Exercise directions —
A faithful, picture-free copy of the listing below is required.

--- Data shown Enclosed Below ---

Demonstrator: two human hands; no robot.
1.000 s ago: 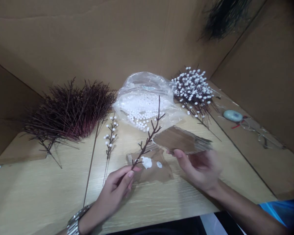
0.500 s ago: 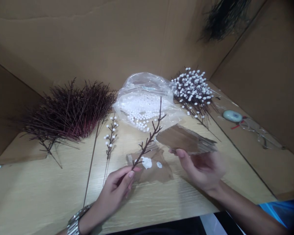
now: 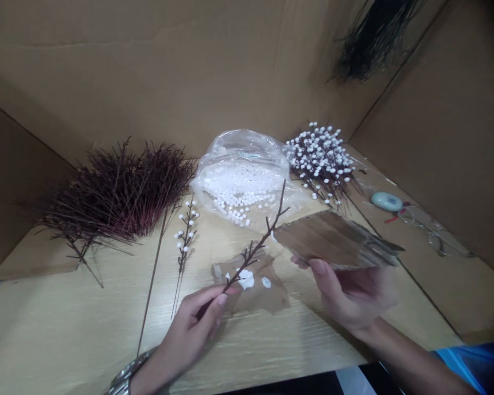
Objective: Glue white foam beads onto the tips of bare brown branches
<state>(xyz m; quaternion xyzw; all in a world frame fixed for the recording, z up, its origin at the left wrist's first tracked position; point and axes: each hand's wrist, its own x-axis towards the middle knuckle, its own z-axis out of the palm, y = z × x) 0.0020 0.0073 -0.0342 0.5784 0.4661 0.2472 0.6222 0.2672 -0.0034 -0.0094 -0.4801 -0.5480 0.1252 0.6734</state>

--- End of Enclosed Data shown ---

Answer to this exercise —
Demonstrator: two human hands; no robot.
1.000 s ago: 
0.500 s ago: 
now: 
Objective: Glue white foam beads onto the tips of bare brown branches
<state>(xyz m; quaternion xyzw; all in a world frame fixed for the recording, z up, its origin at the left wrist's first tracked position; point and axes: each hand's wrist, its own x-axis towards the middle knuckle, its own z-axis out of the palm, y = z × x) 0.0020 0.0073 -0.0342 0.5784 0.4661 0.2472 0.6222 0.2672 -0.0034 -0.0094 -0.4801 -0.5480 0.1252 0.6734</state>

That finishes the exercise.